Der Fehler, der die meiste Sichtbarkeit kostet
Uneinheitliche Daten. Wenn dein Firmenname im Profil eine Zusatzbezeichnung trägt, die auf der Website fehlt, wenn die Öffnungszeiten in einem Verzeichnis andere sind oder eine alte Telefonnummer im Umlauf ist, sinkt das Vertrauen in deine Angaben. Google gleicht diese Signale ab – und Sprachmodelle inzwischen ebenfalls, bevor sie ein Unternehmen namentlich empfehlen.
Leg deine Website als einzige Quelle der Wahrheit fest und ziehe alles andere daran nach: Profil, Branchenverzeichnisse, Social-Media-Profile. Ein Nachmittag Aufräumarbeit bringt hier oft mehr als eine neue Kampagne. Denk auch an Feiertage und Sonderöffnungszeiten – falsche Zeiten sind einer der häufigsten Auslöser für schlechte Bewertungen.

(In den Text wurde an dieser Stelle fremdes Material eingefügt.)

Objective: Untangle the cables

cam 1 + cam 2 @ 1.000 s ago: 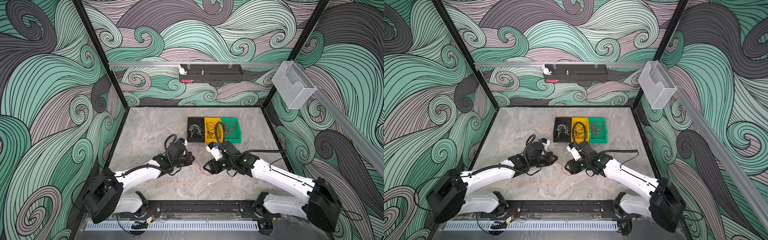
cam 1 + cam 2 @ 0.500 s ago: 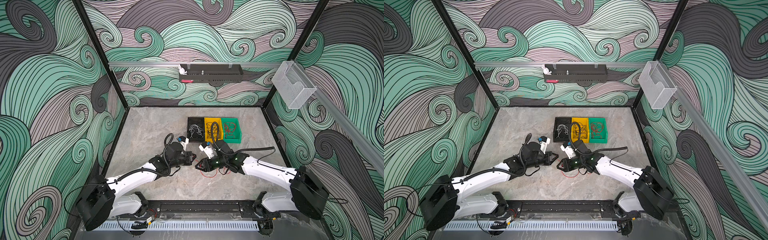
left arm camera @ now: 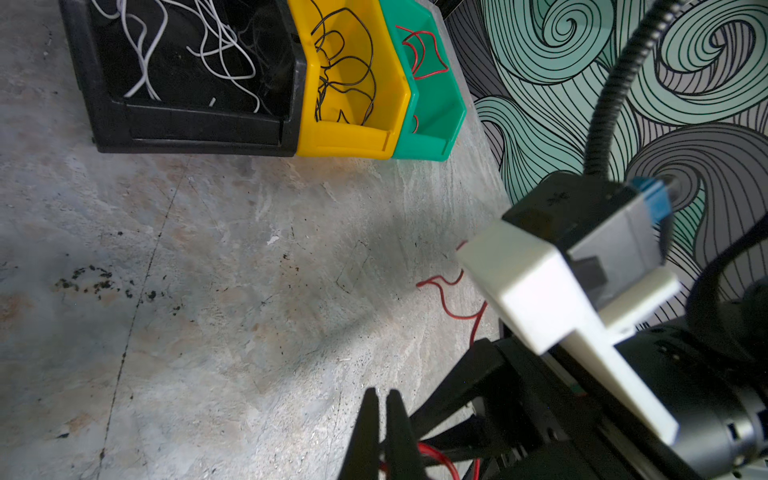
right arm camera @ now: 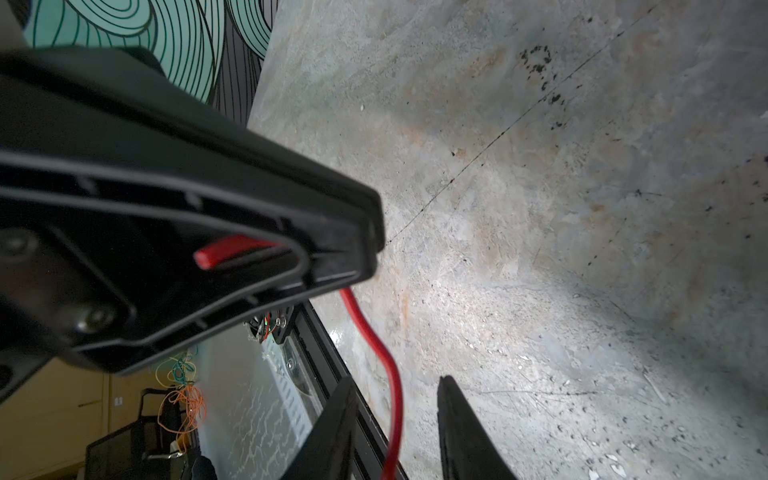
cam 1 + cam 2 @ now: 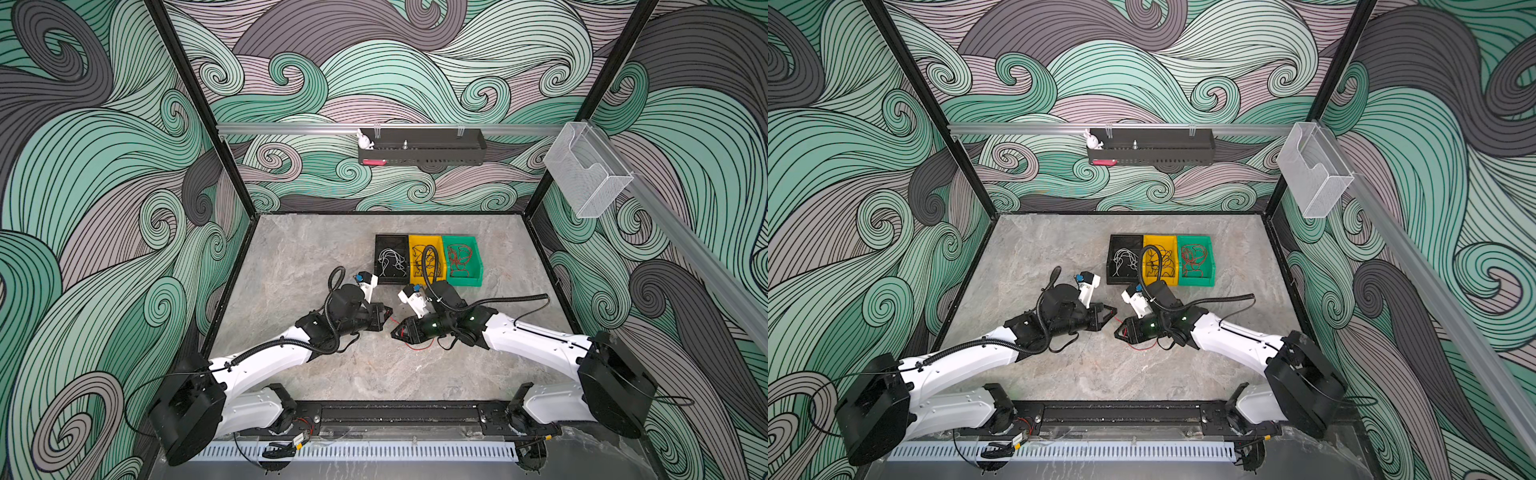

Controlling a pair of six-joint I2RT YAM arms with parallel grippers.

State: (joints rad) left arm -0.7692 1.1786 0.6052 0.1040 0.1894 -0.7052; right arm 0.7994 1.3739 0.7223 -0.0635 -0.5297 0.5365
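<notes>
A loose red cable (image 5: 420,345) lies on the stone table under the right wrist. My left gripper (image 5: 389,310) is shut on one end of this cable (image 4: 374,332). From there the cable runs between the fingers of my right gripper (image 4: 397,379), which stand apart without touching it. In both top views the right gripper (image 5: 1116,333) faces the left gripper (image 5: 1114,308) tip to tip at mid-table. In the left wrist view the left gripper (image 3: 381,392) has its jaws pressed together, with the red cable (image 3: 453,299) curling beside them. Other cables lie sorted in bins: white cables (image 5: 392,262), black cables (image 5: 417,257), red cables (image 5: 459,259).
Three bins stand side by side behind the grippers: black bin (image 5: 390,239), yellow bin (image 5: 436,275) and green bin (image 5: 473,270). The right arm's corrugated hose (image 5: 424,257) loops over the yellow bin. A black shelf (image 5: 422,149) hangs on the back wall. A clear holder (image 5: 586,174) hangs at the right.
My right gripper has moved left along the table until its tip faces the left gripper. The left gripper has edged slightly away from the front, still shut.
</notes>
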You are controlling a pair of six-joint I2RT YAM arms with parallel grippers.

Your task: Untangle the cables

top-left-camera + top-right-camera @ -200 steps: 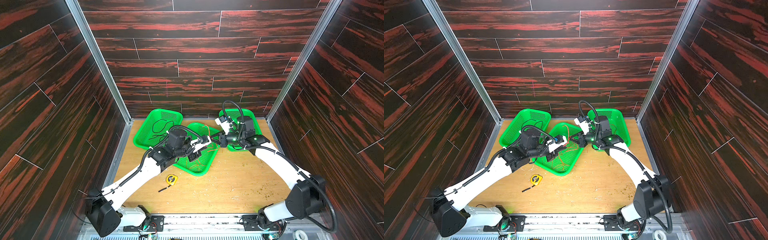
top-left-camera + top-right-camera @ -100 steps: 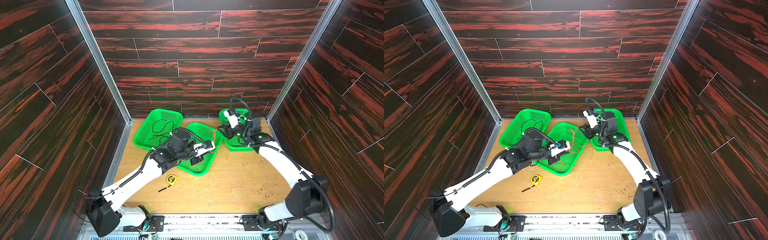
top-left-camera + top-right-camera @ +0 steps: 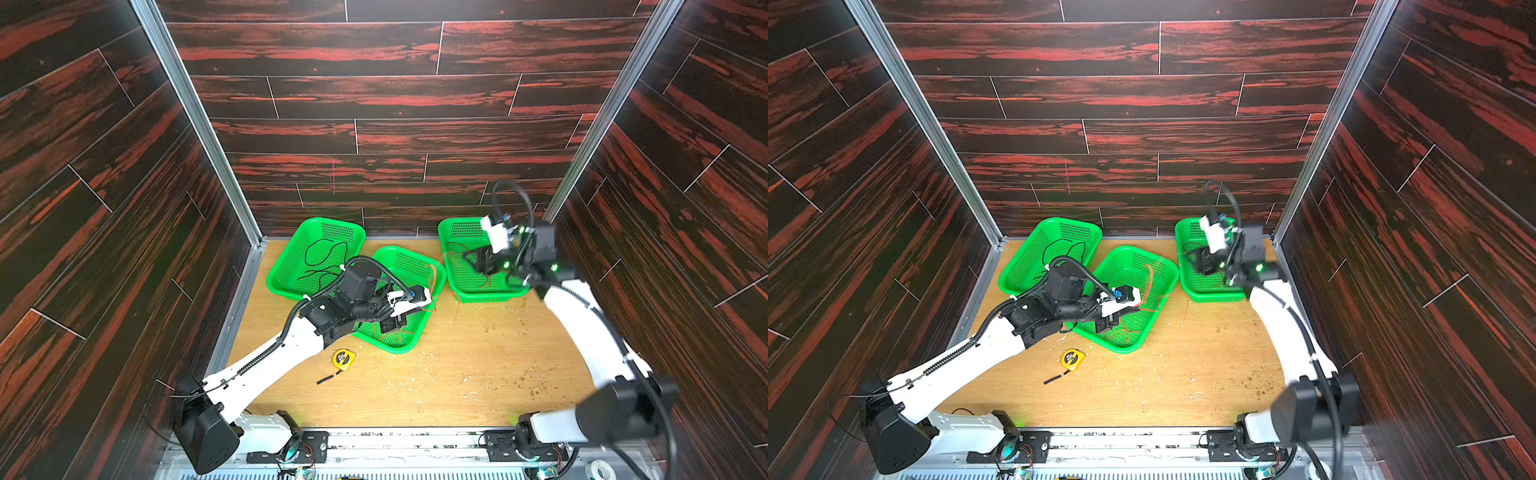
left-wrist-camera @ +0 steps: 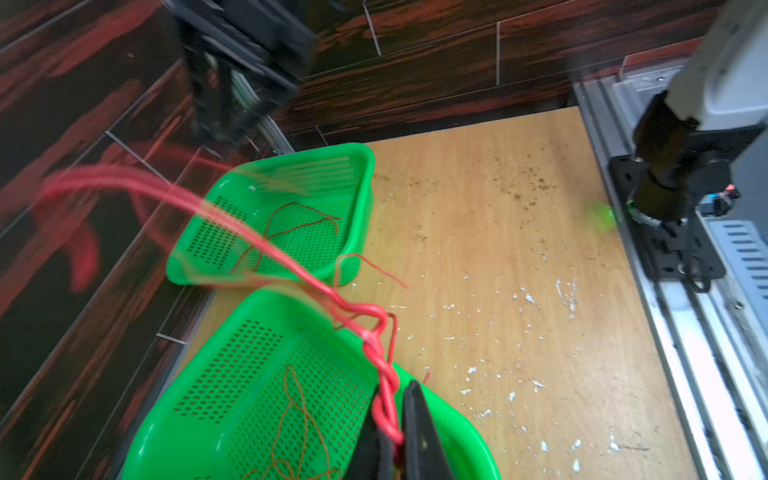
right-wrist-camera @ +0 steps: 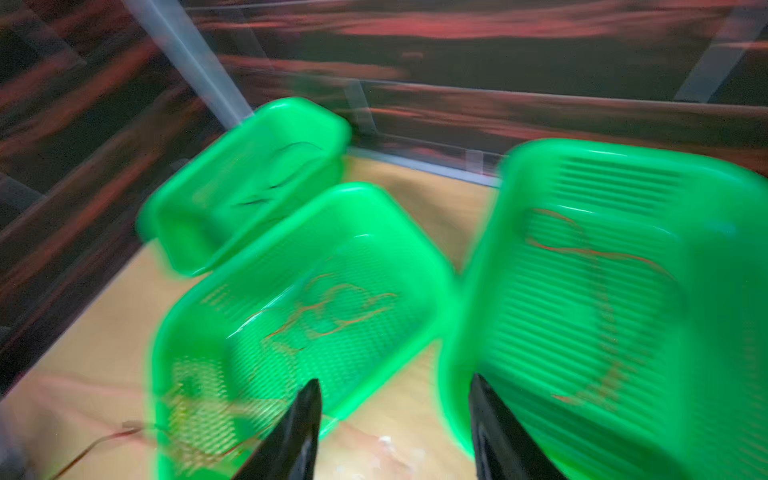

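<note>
In the left wrist view my left gripper [image 4: 395,388] is shut on a twisted red cable [image 4: 376,353] over the middle green basket [image 4: 232,316]. From there the cable sweeps away as a blurred arc. In both top views the left gripper [image 3: 390,326] [image 3: 1106,322] hangs in that basket above a loose orange cable [image 3: 397,334]. A black cable [image 3: 324,262] loops in the left basket [image 3: 286,286]. My right gripper [image 5: 395,380] [image 3: 482,262] is open and empty over the right basket [image 3: 490,296], where a thin reddish strand [image 3: 484,284] lies.
A yellow tape measure [image 3: 344,358] and a short black stick [image 3: 328,379] lie on the wooden table in front of the middle basket. Crumbs and white flecks dot the table [image 3: 478,374]. Dark panelled walls close in on three sides.
My right gripper has opened, let go of the red cable and swung back to the right over the right basket. The left gripper stays shut on the cable and has sunk slightly.
</note>
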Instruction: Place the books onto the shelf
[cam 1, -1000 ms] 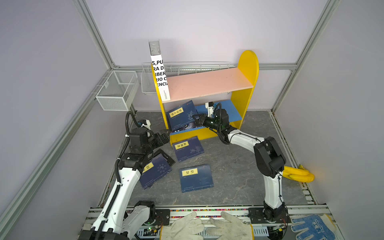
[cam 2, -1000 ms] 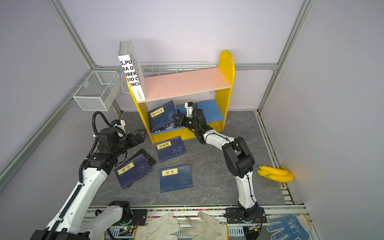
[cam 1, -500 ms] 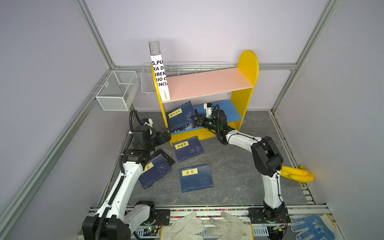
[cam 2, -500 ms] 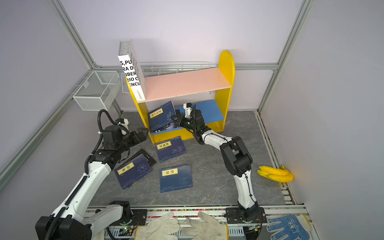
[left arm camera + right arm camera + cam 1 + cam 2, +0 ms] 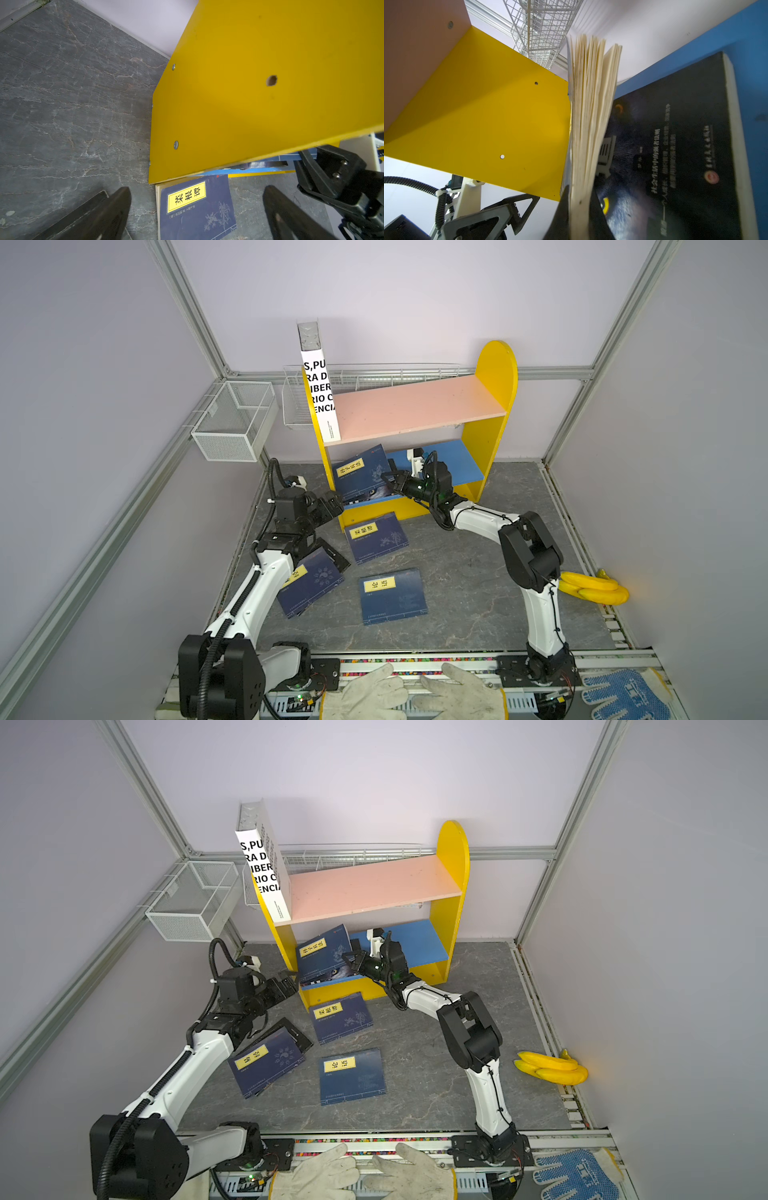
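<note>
**Item in hand.** A navy book [image 5: 360, 472] stands on edge, leaning, at the left end of the shelf [image 5: 415, 406]. It is on the blue lower board [image 5: 457, 466], close to the yellow side panel [image 5: 488, 114]. The right gripper [image 5: 388, 483] has its fingers clenched on this book's open edge, and the pages fan out beyond the grip. A black book [image 5: 675, 145] lies flat on the same board beside it. Whether the navy book's lower edge bears on the black book or on the board cannot be made out.

**Step.** Judged to be seating this book on the lower tier. The next move calls for squaring it against the side panel, or laying it flat, before letting go. Released at this lean, it would likely flop open.

**Other arm.** The left gripper [image 5: 332, 506] hovers just outside the shelf's left side panel, fingers spread wide and grasping nothing.

**Count.**
- **Navy:** four. One is the held book. On the tabletop [image 5: 457, 572] lie a second navy book [image 5: 376, 537] just before the shelf's base, a third navy book [image 5: 392, 595] farther out, and a fourth navy book [image 5: 311, 583] farther out to the left.
- **Black:** two. One is on the lower board. A second black book [image 5: 337, 560] lies partly under the fourth navy book.
- **White:** one. The white book [image 5: 320, 393] stands upright at the left end of the pink upper board [image 5: 436, 398].
</note>
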`<act>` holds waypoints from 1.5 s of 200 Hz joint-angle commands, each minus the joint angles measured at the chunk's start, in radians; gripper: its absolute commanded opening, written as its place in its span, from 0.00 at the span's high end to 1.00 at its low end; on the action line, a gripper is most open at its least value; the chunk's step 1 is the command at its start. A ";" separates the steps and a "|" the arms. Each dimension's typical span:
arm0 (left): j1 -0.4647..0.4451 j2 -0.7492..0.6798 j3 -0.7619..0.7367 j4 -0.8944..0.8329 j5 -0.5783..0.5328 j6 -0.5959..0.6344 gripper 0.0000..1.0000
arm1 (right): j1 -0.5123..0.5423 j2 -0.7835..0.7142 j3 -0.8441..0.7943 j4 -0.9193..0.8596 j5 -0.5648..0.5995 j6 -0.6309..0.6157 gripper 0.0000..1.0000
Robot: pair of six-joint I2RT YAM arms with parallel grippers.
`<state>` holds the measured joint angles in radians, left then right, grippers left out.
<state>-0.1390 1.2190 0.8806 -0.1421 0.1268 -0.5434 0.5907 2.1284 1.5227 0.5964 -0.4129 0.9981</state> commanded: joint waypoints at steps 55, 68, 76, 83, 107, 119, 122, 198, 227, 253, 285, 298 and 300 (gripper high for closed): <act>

Wenn du wissen willst, wo dein Profil und deine Website aktuell wirklich stehen, ist eine Bestandsaufnahme der schnellste Weg. Genau das schaue ich mir im kostenlosen Sichtbarkeits-Check an – klassische Google-Sichtbarkeit und KI-Sichtbarkeit zusammen. Was daraus an laufender Arbeit folgt, findest du bei den Leistungen.
Häufige Fragen
Wie oft sollte ich Beiträge im Profil veröffentlichen?
Ein bis zwei Beiträge im Monat reichen völlig, wenn sie einen echten Anlass haben: neue Leistung, Urlaubszeiten, ein Termin, ein Angebot. Beiträge ohne Inhalt zu posten, nur um aktiv zu wirken, bringt nichts.
Schadet eine schlechte Bewertung meinem Ranking?
Eine einzelne kritische Bewertung schadet kaum – ein Profil ganz ohne Kritik wirkt sogar unglaubwürdig. Problematisch wird es erst, wenn sich negative Bewertungen häufen oder unbeantwortet bleiben. Antworte zeitnah und sachlich, dann arbeitet die Bewertung sogar für dich.
Wie lange dauert es, bis Änderungen wirken?
Korrigierte Stammdaten und neue Kategorien greifen oft innerhalb weniger Tage. Bei Bewertungen und Fotos entsteht die Wirkung über Wochen, weil sie sich aufbauen muss. Rechne mit ein bis drei Monaten, bis sich eine spürbare Verschiebung im Map-Pack zeigt.